UFFICIO NAZIONALE PER LE COMUNICAZIONI SOCIALI
DELLA CONFERENZA EPISCOPALE ITALIANA

Tv dei ragazzi al bivio tra business e servizio

La tv dei ragazzi è giunta ad un momento di svolta. Lo sviluppo frenetico delle nuove tecnologie, dal satellite e digitale a internet, sta rendendo sempre più frammentata e complessa l’offerta televisiva, anche per i bambini. Per questo il confronto tra addetti ai lavori, istituzioni, genitori ed educatori si fa sempre più urgente. Con questo spirito apre alla Triennale di Milano dal 18 al 23 novembre la seconda edizione di Ragazzi che tivù!
19 Novembre 2008

La tv dei ragazzi è giunta ad un momento di svolta.

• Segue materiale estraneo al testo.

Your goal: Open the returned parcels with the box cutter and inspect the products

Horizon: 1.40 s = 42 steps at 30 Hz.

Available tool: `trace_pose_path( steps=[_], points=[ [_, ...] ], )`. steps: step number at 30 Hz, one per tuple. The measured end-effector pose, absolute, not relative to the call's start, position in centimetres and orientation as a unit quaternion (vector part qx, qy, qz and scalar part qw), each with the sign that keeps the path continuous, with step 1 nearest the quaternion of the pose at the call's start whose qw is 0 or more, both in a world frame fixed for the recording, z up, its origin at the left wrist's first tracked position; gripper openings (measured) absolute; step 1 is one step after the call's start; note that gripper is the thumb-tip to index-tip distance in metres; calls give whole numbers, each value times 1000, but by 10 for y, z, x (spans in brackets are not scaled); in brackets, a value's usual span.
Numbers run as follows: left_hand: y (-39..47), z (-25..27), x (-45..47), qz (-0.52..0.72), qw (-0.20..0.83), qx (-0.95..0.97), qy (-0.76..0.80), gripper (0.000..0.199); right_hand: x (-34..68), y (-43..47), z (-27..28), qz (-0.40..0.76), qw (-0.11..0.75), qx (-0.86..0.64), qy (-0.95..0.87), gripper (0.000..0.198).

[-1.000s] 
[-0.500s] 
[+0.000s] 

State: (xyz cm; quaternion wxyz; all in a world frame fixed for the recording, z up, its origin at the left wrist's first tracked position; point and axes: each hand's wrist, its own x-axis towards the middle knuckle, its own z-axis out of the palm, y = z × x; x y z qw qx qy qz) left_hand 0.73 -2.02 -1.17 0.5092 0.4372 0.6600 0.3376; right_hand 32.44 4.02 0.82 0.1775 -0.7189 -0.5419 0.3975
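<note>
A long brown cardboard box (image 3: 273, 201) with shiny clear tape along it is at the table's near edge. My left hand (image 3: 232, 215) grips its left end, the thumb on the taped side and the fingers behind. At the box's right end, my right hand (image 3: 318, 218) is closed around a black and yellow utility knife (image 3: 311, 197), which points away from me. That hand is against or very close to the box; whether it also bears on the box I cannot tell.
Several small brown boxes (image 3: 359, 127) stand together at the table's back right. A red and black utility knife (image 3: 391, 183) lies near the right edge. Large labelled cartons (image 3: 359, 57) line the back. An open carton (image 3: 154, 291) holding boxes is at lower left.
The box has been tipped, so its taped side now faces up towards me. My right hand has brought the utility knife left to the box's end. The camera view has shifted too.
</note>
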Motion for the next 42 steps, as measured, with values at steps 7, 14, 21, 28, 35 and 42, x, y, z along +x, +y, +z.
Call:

Lo sviluppo frenetico delle nuove tecnologie, dal satellite e digitale a internet, sta rendendo sempre più frammentata e complessa l’offerta televisiva, anche per i bambini. Per questo il confronto tra addetti ai lavori, istituzioni, genitori ed educatori si fa sempre più urgente. Con questo spirito apre alla Triennale di Milano dal 18 al 23 novembre la seconda edizione di Ragazzi che tivù!, rassegna internazionale sulla qualità nella televisione per ragazzi promossa dal Corecom (Comitato regionale per le comunicazioni) della Lombardia. Un appuntamento che quest’anno si arricchisce con un forum internazionale, cui parteciperanno per la prima volta gli Stati Uniti, tre ricerche inedite, sei rassegne video, un premio per i giovani autori, diciotto laboratori per gli studenti delle medie. «È una delle grandi novità di questa edizione – ha detto Maria Luisa San¬giorgio, presidente Corecom Lombardia che organizza la rassegna –. Abbiamo voluto coinvolgere i ragazzi, che così potranno capire come si fa televisione, ma anche genitori e insegnanti nella consapevolezza che è necessario agire sia sul versante di una migliore produzione sia su quello di una maggiore capacità di comprensione e selezione dei mezzi e dei messaggi ». Anche il destino della tv per ragazzi, ormai, è globalizzato come dimostra la prima delle ricerche, Educare e intrattenere con la tv - Proteggere non basta, realizzata dall’Osservatorio Comunicazione dell’Università Cattolica e Corecom. Il trend generale, del decennio in corso in tutta Europa (ma anche Usa e Australia) è il «progressivo calo quantitativo dell’offerta per bambini e ragazzi presente sui principali canali televisivi generalisti. Per contro l’offerta si sta spostando in modo massiccio sui canali digitali a pagamento (per l’Italia i canali satellitari Sky sono ormai saliti a 12) e sui canali del digitale terrestre (sia free che pay)». Fanno eccezione pochi canali di servizio pubblico che, in Europa (vedi Bbc) e fuori Europa, continuano a considerare i programmi per ragazzi uno specifico del loro mandato.
Avremo in futuro, quindi, una tv di serie A per famiglie che possono pagare un abbonamento, e di serie B per chi i soldi non li ha? La ricerca avanza molte ombre, come una «sempre maggiore convergenza tra cultura televisiva e cultura dei consumi, che ha nel merchandising il suo esempio più clamoroso ». E constata nell’ultimo decennio «una crescente fiducia delle istituzioni nello sviluppo del mercato digitale come nuova frontiera della tv per bambini a fronte di un progressivo disimpegno normativo non solo sul fronte analogico ma anche su quello generalista».
Come sottolinea la Sangiorgio, sussiste anche il problema della qualità dei programmi trasmessi: «Oramai i cartoni animati non sono più sinonimo di tranquillità per i genitori», spiega riferendosi a una ricerca sui valori nei cartoni effettuata da Mediaset e Osservatorio di Pavia. Mentre l’ultima ricerca finanziata dall’Unione Europea è dedicata a minori e internet. «Ormai il concetto di fascia protetta è superato dai tempi – spiega la Sangiorgio –. Ben vengano i paletti e le sanzioni, ma i nuovi mezzi come internet sfuggono ai controlli. Occorre studiarli e superare la logica dei divieti stimolando la produzione di prodotti di qualità».